Selector thunks again

David Feuer david.feuer at
Mon Mar 9 17:27:39 UTC 2020

The fragility of this feature remains frustrating. A few days ago, I wrote
this code for building a complete binary tree from its breadth-first
traversal. (This is an improvement of a version by Will Ness.)

data Tree a
  = Empty
  | Node a (Tree a) (Tree a)
  deriving Show

-- An infinite list
data IL a = a :< IL a
infixr 5 :<

bft :: [a] -> Tree a
bft xs = tree
    tree :< subtrees = go xs subtrees

    go :: [a] -> IL (Tree a) -> IL (Tree a)
    go (a : as) ~(b1 :< ~(b2 :< bs)) = Node a b1 b2 :< go as bs
    go [] _ = fix (Empty :<)

When GHC compiles the lazy patterns, we get something essentially like this:

    go (a : as) ys =
      Node a
        (case ys of b1 :< _ -> b1)
        (case ys of _ :< b2 :< _ -> b2)
      go as (case ys of _ :< _ :< bs -> bs)
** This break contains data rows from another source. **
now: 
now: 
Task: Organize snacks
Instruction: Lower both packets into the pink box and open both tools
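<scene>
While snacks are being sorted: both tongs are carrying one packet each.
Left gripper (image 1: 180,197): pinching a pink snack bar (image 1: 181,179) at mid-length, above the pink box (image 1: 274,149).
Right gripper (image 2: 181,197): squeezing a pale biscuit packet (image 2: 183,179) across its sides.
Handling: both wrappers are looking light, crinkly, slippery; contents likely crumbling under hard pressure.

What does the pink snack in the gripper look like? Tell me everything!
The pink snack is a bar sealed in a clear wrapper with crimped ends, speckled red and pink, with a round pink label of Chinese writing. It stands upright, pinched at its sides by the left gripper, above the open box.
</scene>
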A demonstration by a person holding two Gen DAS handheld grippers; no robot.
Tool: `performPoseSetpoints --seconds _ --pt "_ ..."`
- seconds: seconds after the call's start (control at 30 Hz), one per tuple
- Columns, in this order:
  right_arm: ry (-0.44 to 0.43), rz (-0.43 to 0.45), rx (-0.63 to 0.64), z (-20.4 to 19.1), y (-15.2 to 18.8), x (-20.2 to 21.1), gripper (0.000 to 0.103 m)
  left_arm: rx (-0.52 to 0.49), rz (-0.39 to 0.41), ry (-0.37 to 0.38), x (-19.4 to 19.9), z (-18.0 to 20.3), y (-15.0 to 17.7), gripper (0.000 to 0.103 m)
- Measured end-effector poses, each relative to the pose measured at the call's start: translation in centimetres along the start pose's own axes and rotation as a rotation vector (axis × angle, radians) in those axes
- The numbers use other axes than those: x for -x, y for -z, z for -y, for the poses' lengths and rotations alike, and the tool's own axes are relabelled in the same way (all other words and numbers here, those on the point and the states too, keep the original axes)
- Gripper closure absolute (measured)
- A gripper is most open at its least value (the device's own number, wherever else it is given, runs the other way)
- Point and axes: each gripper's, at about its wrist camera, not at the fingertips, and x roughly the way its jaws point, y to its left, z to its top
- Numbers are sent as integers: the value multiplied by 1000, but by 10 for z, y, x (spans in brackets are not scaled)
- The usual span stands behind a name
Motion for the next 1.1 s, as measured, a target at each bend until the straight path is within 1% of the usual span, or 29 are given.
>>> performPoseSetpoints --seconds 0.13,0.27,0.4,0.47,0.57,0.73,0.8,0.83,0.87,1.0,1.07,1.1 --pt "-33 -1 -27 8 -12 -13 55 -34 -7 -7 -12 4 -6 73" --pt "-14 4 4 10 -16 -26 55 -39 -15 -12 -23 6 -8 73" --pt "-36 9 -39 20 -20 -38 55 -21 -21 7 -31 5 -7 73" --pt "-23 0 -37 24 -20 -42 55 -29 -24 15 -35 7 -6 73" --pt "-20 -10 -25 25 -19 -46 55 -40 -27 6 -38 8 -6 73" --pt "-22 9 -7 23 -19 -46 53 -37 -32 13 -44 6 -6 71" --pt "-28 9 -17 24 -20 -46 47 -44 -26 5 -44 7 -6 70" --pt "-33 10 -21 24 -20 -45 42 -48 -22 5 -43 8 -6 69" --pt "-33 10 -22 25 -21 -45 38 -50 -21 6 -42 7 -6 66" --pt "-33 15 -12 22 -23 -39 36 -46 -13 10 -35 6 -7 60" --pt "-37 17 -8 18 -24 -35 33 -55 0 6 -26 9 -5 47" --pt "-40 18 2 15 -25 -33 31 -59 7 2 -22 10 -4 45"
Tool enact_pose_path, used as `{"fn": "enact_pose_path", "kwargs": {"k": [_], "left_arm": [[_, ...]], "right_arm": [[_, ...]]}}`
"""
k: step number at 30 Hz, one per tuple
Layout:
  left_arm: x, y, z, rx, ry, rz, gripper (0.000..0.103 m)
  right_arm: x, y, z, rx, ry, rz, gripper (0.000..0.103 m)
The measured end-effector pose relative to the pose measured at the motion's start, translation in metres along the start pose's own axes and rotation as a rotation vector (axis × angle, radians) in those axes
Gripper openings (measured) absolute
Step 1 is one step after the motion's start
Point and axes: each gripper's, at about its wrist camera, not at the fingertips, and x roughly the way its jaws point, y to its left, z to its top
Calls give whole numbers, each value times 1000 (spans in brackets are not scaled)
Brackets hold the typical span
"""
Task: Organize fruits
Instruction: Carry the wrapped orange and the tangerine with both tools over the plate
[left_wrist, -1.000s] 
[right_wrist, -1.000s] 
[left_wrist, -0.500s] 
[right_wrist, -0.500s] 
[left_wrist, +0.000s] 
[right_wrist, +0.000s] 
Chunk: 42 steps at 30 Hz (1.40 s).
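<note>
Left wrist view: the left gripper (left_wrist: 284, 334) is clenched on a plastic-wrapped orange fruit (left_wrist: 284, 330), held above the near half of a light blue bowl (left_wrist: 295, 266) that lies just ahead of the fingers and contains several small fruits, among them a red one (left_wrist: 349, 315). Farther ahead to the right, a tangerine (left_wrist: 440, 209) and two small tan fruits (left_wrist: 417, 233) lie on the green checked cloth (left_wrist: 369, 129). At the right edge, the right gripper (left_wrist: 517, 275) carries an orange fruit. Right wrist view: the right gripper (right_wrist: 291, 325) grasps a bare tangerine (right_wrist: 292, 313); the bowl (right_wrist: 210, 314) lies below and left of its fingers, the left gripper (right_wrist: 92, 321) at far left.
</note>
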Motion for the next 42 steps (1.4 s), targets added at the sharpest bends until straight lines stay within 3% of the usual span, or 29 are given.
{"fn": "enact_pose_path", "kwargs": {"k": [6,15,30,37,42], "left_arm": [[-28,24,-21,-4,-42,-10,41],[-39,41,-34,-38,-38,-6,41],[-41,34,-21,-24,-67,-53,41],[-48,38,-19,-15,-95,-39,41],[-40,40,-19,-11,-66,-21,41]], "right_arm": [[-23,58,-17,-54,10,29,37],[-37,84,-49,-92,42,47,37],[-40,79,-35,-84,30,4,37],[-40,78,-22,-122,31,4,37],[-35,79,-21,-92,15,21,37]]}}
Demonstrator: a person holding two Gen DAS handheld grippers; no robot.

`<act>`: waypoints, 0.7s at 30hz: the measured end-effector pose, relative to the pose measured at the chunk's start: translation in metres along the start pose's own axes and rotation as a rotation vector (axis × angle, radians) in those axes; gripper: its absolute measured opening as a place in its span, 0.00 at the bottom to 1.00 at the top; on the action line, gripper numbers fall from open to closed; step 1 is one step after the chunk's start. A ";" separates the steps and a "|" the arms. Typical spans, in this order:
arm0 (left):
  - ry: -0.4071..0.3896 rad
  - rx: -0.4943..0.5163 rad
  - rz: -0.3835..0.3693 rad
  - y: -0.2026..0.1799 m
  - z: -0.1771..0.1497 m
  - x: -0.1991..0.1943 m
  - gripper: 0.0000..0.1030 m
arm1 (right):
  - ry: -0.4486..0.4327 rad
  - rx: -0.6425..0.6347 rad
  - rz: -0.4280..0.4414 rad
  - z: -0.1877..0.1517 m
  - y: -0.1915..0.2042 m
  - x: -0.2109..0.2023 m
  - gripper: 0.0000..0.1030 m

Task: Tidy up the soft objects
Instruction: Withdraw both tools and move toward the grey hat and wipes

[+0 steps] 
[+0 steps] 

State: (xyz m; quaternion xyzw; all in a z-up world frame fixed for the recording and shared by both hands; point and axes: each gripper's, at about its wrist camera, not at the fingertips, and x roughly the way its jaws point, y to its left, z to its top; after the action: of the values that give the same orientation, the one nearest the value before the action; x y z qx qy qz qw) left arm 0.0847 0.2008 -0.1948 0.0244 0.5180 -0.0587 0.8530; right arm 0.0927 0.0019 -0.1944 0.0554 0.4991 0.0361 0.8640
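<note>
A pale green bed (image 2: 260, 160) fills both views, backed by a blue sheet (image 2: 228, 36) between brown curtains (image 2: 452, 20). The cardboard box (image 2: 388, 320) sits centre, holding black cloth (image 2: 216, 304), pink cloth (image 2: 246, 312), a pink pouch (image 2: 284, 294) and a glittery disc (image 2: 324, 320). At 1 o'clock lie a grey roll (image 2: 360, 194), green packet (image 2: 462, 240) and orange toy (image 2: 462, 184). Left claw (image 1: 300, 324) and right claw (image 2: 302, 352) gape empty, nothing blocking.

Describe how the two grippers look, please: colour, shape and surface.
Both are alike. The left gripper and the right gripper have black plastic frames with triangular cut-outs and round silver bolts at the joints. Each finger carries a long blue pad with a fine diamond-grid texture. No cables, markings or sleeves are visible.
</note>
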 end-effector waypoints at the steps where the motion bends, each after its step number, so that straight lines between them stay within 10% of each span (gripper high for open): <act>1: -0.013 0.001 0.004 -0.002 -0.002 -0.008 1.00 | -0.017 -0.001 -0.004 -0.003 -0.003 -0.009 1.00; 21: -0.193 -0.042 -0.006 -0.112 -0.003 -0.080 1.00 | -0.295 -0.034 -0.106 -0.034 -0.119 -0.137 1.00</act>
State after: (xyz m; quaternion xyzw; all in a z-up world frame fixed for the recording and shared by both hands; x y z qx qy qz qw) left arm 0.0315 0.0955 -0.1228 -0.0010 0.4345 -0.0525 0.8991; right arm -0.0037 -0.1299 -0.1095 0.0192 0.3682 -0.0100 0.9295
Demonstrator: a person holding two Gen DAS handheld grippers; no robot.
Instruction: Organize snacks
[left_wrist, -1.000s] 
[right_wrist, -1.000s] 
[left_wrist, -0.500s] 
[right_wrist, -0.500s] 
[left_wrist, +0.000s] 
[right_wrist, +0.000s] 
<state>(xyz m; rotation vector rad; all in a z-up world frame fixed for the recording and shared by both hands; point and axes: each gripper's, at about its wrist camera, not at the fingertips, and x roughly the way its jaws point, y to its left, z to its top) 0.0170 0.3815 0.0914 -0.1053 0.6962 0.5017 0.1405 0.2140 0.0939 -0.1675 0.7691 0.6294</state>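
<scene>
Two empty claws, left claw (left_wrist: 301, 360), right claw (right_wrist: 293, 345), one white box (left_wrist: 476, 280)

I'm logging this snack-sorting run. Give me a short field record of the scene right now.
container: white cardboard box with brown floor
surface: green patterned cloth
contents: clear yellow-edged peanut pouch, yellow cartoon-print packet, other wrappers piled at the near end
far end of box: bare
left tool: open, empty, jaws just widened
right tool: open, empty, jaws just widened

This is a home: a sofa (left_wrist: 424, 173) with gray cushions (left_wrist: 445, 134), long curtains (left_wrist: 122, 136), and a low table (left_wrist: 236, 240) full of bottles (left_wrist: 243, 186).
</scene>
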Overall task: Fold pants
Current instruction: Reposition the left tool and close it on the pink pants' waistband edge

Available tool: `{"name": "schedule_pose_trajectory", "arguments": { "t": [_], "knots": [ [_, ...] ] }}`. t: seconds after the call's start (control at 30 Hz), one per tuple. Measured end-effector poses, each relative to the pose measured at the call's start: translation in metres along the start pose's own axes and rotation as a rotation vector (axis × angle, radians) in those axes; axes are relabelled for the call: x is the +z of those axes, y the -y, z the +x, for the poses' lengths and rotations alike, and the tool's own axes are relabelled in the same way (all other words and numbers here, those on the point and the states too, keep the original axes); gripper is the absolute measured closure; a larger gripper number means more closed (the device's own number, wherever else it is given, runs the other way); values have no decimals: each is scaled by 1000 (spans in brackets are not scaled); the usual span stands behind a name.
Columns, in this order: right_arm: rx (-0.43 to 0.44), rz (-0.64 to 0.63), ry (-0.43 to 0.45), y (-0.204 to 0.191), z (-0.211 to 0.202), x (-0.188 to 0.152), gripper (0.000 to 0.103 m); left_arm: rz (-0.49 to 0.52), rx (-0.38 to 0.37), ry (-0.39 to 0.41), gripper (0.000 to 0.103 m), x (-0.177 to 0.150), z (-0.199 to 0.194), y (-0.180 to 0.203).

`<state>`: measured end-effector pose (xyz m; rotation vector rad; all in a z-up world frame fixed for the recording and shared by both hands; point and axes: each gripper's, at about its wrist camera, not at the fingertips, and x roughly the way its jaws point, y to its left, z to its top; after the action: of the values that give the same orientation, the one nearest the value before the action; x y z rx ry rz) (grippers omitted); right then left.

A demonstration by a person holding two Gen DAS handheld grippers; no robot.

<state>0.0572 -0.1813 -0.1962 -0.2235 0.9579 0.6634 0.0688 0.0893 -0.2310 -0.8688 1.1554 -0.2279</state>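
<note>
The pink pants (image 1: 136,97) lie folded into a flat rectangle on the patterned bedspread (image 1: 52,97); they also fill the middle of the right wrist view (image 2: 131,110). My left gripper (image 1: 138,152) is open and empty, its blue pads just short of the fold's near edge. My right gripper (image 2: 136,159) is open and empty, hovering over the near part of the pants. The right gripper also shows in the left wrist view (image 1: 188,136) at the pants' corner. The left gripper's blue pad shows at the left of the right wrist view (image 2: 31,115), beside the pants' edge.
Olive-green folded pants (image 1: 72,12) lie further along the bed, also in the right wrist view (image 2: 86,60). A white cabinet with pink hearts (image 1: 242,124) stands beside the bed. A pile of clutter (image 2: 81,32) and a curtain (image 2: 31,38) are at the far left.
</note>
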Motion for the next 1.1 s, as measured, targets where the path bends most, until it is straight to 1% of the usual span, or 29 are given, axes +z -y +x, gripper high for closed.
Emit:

Now `case ys of b1 :< _ -> b1` is a selector thunk, which is cool. The GC
can reduce it as soon as either of the other thunks is forced. But neither
of the other two case expressions is a selector thunk, so neither will ever
be reduced by the GC. If I consume the result tree using an inorder
traversal, for example, then all the elements in the left subtree of the
root will remain live until I start to consume the right subtree of the

I can instead write this:

   go (a : as) ys = Node a b1 b2 :< go as bs
         {-# NOINLINE b2bs #-}
         b1 :< b2bs = ys
         b2 :< bs = b2bs

Now all the suspended selections are selector thunks, so things should
clean up nicely. There are still three problems, though. The first is that
this is harder to read. The second is that now we have four suspended
selections instead of three. Finally, if b1 is not the first one forced,
we'll need to force two thunks instead of one.

Can't we do any better?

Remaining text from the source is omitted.